MORNING ROLL CALL

Oil crashes by 5%, USA equities rise, UK FTSE slumps late in session as UK election looms, whilst sterling rises

WTI Oil crashed on Wednesday by circa 5%, to end the day at circa $45.6 per barrel, resting just above the S3 pivot point level, the unexpected surge in USA stockpiles led to beliefs that another global glut is building up. Gold slipped by circa 0.7% on the day to close out at circa $1286 per ounce. USA equities closed up marginally, DJIA up 0.18% and SPX up 0.16%.

Once again USA economic calendar news was divergent; not withstanding the domestic oil glut news, consumer credit collapsed to $8.187b in April, from the $19.5b in March and missing the expectations of $15b. However, mortgage applications rose by 7.1% during the week up to June 2nd, a significant improvement on the -3.4% decrease, experienced the week previously. The U.S. Dollar index rose by approx. 0.2% on the day, whilst EUR/USD shed approx 0.4% to 1.1258, after at one point during the London session crashing through S3. GPB/USD ended the day up approx. 0.5%, close to 1.30, after reaching a high of 1.2974 during the New York session. USD/JPY ended the day at circa 109.78, up circa 0.2% on the day.

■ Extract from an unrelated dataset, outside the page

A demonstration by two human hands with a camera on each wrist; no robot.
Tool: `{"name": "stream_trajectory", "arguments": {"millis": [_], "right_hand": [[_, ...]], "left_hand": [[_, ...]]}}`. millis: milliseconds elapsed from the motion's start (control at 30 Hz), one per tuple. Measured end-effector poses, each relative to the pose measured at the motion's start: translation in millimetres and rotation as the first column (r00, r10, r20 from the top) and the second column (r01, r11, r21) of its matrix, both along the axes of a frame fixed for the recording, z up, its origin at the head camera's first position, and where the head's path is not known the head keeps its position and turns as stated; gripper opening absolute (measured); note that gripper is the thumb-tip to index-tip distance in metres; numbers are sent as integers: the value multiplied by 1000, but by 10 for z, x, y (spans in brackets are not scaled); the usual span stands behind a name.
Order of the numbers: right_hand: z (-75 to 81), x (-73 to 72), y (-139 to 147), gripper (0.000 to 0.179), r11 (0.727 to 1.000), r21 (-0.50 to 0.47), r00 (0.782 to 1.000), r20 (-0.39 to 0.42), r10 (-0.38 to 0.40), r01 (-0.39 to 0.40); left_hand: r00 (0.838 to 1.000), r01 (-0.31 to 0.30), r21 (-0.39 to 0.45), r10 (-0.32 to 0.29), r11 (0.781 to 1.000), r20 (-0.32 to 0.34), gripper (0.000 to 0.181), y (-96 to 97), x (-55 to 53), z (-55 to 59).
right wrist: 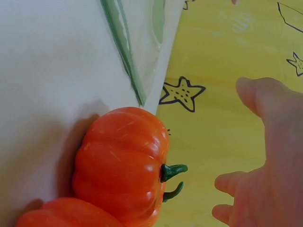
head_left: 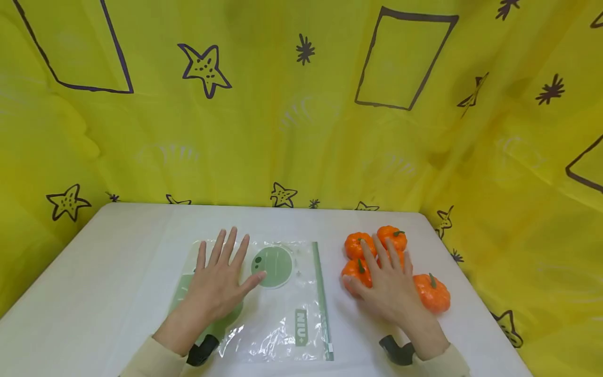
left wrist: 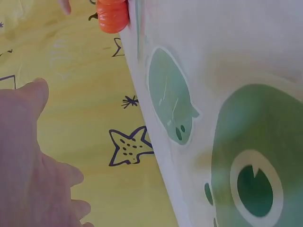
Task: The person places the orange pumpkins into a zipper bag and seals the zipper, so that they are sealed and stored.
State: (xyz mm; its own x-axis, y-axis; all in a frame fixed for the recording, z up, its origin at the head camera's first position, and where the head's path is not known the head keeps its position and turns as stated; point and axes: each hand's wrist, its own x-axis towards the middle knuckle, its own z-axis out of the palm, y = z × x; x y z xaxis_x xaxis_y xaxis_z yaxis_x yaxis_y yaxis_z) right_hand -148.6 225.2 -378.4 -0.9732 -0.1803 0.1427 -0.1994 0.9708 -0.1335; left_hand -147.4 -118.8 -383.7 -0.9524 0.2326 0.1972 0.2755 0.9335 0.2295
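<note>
A clear zip bag (head_left: 273, 324) with green printed shapes lies flat on the white table, its green zip strip along the right side. Over its left part my left hand (head_left: 214, 290) is held with fingers spread, holding nothing. To the right sit several small orange pumpkins with green stems, among them one pumpkin (head_left: 432, 294) apart at the right. My right hand (head_left: 388, 293) hovers above the group, fingers spread, partly hiding some of them. In the right wrist view, a pumpkin (right wrist: 120, 161) stands apart from the right hand's fingers.
The white table (head_left: 127, 251) ends at a yellow curtain (head_left: 245, 141) with drawn stars and frames, which hangs behind and on both sides. A dark band (head_left: 203, 350) sits at the left wrist, another dark band (head_left: 397, 350) at the right.
</note>
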Motion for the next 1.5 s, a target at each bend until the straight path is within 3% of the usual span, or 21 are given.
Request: {"name": "stream_trajectory", "arguments": {"millis": [267,467,600,733,967,1233,1500], "right_hand": [[-65,-44,-37,83,996,-87,999,-16,-28,26],[-67,-80,-51,66,985,-160,997,-37,-69,62],[-74,-70,-47,51,981,-179,995,-48,-84,74],[-111,-66,-66,44,981,-183,997,-35,-66,58],[-144,-55,-109,44,982,-180,997,-46,-56,47],[-123,-34,-119,52,980,-195,999,-1,-48,47],[-123,-1,-140,62,985,-173,999,47,-4,12]], "left_hand": [[999,30,68,-32,997,28,82,224,-68,-43],[992,32,131,-48,991,120,79,515,-126,-50],[986,70,188,-97,980,139,76,731,-148,-62],[981,106,187,-134,977,143,73,913,-147,-106],[947,195,151,-226,969,228,71,1145,-60,-206],[965,133,102,-153,986,213,80,1312,-4,-328],[985,88,9,-88,996,149,89,1404,62,-404]]}}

European news was still dominated by the impending U.K. general election taking place on Thursday, various polls and political speeches by the two main parties, appeared to cause the UK’s main FTSE index to whipsaw dramatically; a high of 7555 at circa 9am London time, breaching R1 and threatening R2, quickly reverted to a final closing figure of 7478, down 0.62% on the day. Sterling made solid gains averaging circa 0.5% versus the Aussie, Loonie, kiwi, Swissie and euro. EUR/GBP closing out at circa 0.8686. Polling indicating a conservative win, appeared to settle sterling investor mood.

Germany’s factory orders unexpectedly slumped in April, falling by -2.1% and missing the forecast of a modest -0.3% fall. Year on year the current figure is 3.5% growth. The OECD delivered its economic outlook for Europe and cited the UK’s Brexit as a hazard, whilst also reminding British lawmakers that their ambitions for a frictionless divorce from Europe, are completely unrealistic. They expect the UK’s economic performance to deteriorate significantly. The Euro STOXX index ended the day down 0.15%, DAX down 0.14% and CAC down 0.07%. The euro experienced a mixed day on Wednesday versus its peers, up versus yen, Loonie and Swissie, but down versus the Aussie and Kiwi dollars. AUD/USD closed up on the day at 0.7546, the Aussie made gains versus the majority of its main peers, as Australia’s GDP numbers came in favourably; posting a reading of 1.7% annual growth, for the first quarter of 2017.

Economic calendar events for June 8th, all times quoted are London time.

00:00, currency impacted GBP. UK Parliamentary Elections (All Day). The UK election takes place on Thursday, however, it’s the exit polls at circa 10pm that traders should be mindful of.

06:00, currency impacted EUR. German Industrial Production n.s.a. and w.d.a. (YoY) (APR). The forecast is for 2.1% growth, versus the figure of 1.9% in March.

11:45, currency impacted EUR. European Central Bank Rate Decision (JUN 08). There is no expectation for a change from the zero rate.

11:45, currency impacted EUR. ECB Asset Purchase Target (JUN). There is no expectation for a change to the current asset purchase rate of EU60b per month.

12:15, currency impacted CAD. Housing Starts (MAY). Housing starts are forecast to have slipped to 203.5k, from the previous reading of 214.1k.

12:30, currency impacted EUR. ECB President Mario Draghi Holds Press Conference. Mr. Draghi will explain the ECB’s rationale behind their interest rate decision and asset purchase scheme programme released earlier in the day.

12:30, currency impacted USD. Initial Jobless Claims (JUN 03). The prediction is for a fall to 240k, from the previous week’s reading of 248k.